All cardiac transplant candidates should undergo a careful psychosocial assessment with emphasis on current and previous substance abuse history, compliance with medical therapy and follow-up, comprehension of, and ability to follow, a complex medical regimen, and adequacy of social support. Active cigarette smoking is a contraindication to heart transplantation, and smoking during the previous 6 months before transplant is a risk factor for poor outcomes.13,22 At most centers, patients must display abstinence from smoking for 6 months, documented by urine nicotine screens, prior to listing. Addiction to alcohol or illicit drugs is an absolute contraindication, as it suggests that these patients will have poor compliance after transplantation, and 6 months of abstinence with participation in counseling programs are required. This assessment may be difficult to make in the critically ill patient in whom transplantation cannot be delayed for 6 months. In this scenario, consultation with social workers and psychiatrists is essential to gauge the patient’s commitment to abstinence.
In addition to freedom from dependence on cigarettes, alcohol, and illicit substances, patients must be able to demonstrate the ability to comply with medications and follow-up after transplantation, which includes social support with a dedicated caregiver. Patients have been denied transplantation as a result of lack of compliance and social support. Mental retardation and dementia are relative contraindications to heart transplantation; the former because of concerns of compliance and the latter because of overall poor prognosis.
A small, but substantial, proportion of patients with advanced HF are affected by diseases expressing a phenotype not characterized by left ventricular dilation and hypokinesis, and are usually unresponsive to traditional pharmacologic and device therapy. These diseases include hypertrophic cardiomyopathy, restrictive cardiomyopathies, and infiltrative cardiomyopathies such as sarcoidosis or amyloidosis.56 These diseases represent a challenge to the traditional management of end-stage systolic HF. Prognosis, therapeutic strategies, and indications for heart transplantation in these patients require disease-specific considerations and often assessment of extracardiac organ involvement. Furthermore, experience with MCS is limited in patients with restrictive or infiltrative cardiomyopathies57 and not currently recommended.22
Changing Face of Heart Transplantation
Although heart transplantation has become standard of care for the management of end-stage HF, the role of heart transplantation is changing as the characteristics of heart transplant candidates continue to evolve.58 Heart transplant candidates are increasingly more complex: they are older, recipients of MCS, and sensitized.

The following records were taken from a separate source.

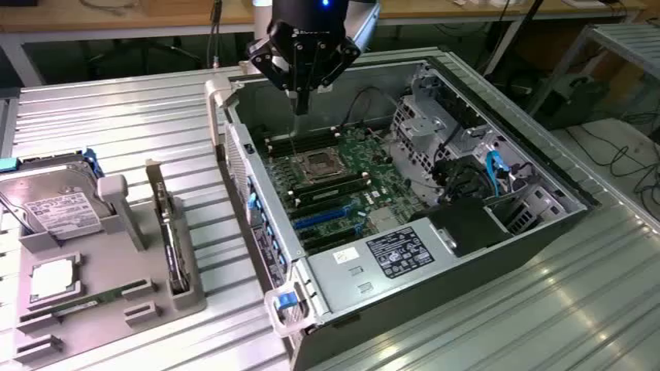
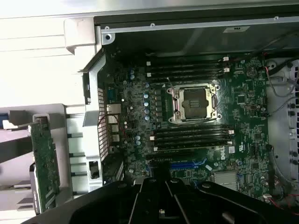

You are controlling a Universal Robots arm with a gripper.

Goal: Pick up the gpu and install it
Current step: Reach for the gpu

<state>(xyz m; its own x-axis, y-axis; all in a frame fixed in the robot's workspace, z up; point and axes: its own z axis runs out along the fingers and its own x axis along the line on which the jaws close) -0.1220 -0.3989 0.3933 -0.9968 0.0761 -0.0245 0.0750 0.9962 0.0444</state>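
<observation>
At the exterior view's left, a grey holder (image 1: 113, 313) sits on the ribbed metal tabletop (image 1: 134, 116). It carries a hard drive (image 1: 57, 209) with a white label, a silver square chip (image 1: 52, 278) nearer the camera, and a narrow green RAM stick (image 1: 93, 297) lying flat. The gpu (image 1: 173, 239) stands on edge in a slot along that holder's right side, dark and slim from this angle. My wrist view shows its green circuit face (image 2: 44, 163) outside the case wall. It is not yet picked up.

Just right of the holder lies the open computer case (image 1: 258, 232), its motherboard (image 1: 351, 185) exposed. The CPU socket (image 1: 314, 164) sits between two banks of memory slots, and the blue expansion slots (image 1: 324, 220) lie towards the near end of the board.

My end effector (image 1: 301, 108) hangs above the far end of the case, over the memory slots beyond the socket and well apart from the gpu. It is clenched, its tips drawn together into one narrow point with nothing between them.

Further right, the power supply (image 1: 397, 251) with its label fills the near corner of the case. Blue cables (image 1: 493, 171) run among the drive bays along the right wall.
</observation>
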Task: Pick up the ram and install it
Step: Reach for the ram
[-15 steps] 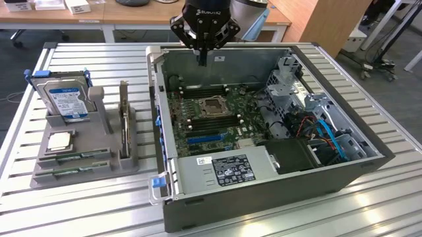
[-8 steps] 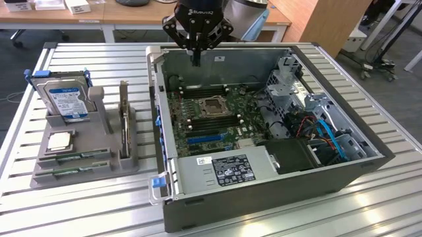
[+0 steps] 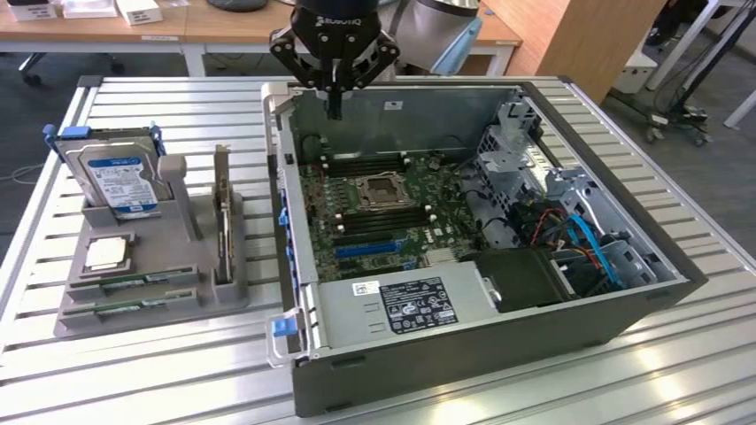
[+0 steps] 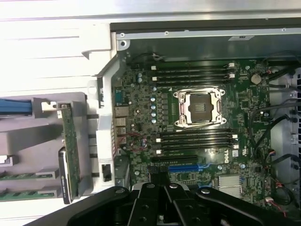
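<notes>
Two ram sticks (image 3: 127, 284) lie flat in the front slots of a grey holder (image 3: 165, 305) on the exterior view's left, beside the open computer case (image 3: 473, 345). The wrist view shows these green sticks (image 4: 26, 175) too. My gripper (image 3: 335, 108) hangs above the case's far wall, over the motherboard (image 3: 390, 230). Its fingers are shut with nothing between them. In the wrist view the gripper (image 4: 159, 175) points down at the board below the black memory slots (image 4: 195, 139). The ram is far from the gripper.
The holder also carries a hard drive (image 3: 119, 177), a silver processor chip (image 3: 106, 254) and an upright expansion card (image 3: 221, 212). Inside the case are the processor socket (image 3: 381, 188), a power supply (image 3: 396, 305), drive cages and cables (image 3: 567, 230). Slatted metal table (image 3: 142, 372) underneath.
</notes>
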Robot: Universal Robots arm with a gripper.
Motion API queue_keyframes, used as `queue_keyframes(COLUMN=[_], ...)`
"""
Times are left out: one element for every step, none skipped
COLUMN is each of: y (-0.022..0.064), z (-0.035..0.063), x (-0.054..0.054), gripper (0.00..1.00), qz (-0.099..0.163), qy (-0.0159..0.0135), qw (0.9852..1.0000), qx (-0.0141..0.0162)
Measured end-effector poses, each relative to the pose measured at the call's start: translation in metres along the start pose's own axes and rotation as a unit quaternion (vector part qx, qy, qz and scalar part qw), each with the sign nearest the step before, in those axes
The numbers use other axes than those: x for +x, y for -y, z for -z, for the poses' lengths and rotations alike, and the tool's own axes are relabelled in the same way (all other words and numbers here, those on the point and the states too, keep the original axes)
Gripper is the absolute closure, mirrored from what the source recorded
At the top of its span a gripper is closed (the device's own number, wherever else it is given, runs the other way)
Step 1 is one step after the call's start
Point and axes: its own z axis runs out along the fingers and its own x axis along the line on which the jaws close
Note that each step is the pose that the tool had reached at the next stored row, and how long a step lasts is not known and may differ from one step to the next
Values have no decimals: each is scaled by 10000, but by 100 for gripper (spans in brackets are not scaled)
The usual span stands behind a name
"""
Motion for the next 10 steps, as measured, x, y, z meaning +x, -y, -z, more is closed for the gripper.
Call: queue_keyframes(y=[2,3,5,6,8,10,12,14,16,18], z=[0,-1,-1,-1,-1,-1,-1,-2,-2,-2], x=[22,43,64,88,113,137,164,190,217,245], gripper=[90,90,90,90,90,90,90,90,90,90], qz=[-1,-1,0,-1,-1,0,0,0,-1,-1], qy=[1,0,0,0,0,0,0,0,1,0], qw=[10000,10000,10000,10000,10000,10000,10000,10000,10000,10000], qx=[0,0,0,0,0,0,0,0,0,0])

The proportion of candidates aged 65 years or older has increased; in 2013, 18.2% of candidates in the United States were aged 65 years or older, compared with 10.8% in 2003.59 The proportion of candidates with MCS (most commonly ventricular assist devices) at listing has also increased dramatically, from 7.5% in 2003 to 27.4% in 2013.59 Furthermore, the number of heart transplant candidates with antibodies to human leukocyte antigens (HLA), so-called “sensitization,” has increased over the past decade.60
The heart transplant candidates of the modern era—older, sensitized, with MCS—are at higher risk for poor outcomes, including primary graft dysfunction and antibody-mediated rejection.12,59,61 Strategies to mitigate this risk are ongoing, including proposed changes in heart transplant allocation policy for more equitable organ distribution,62,63 a better understanding of the definition and management of primary graft dysfunction,64 and advances in the management of sensitized heart transplant candidates.65,66 Developments in these areas could result in more equitable distribution and expansion of the donor pool and improved quality of life and survival for heart transplant recipients.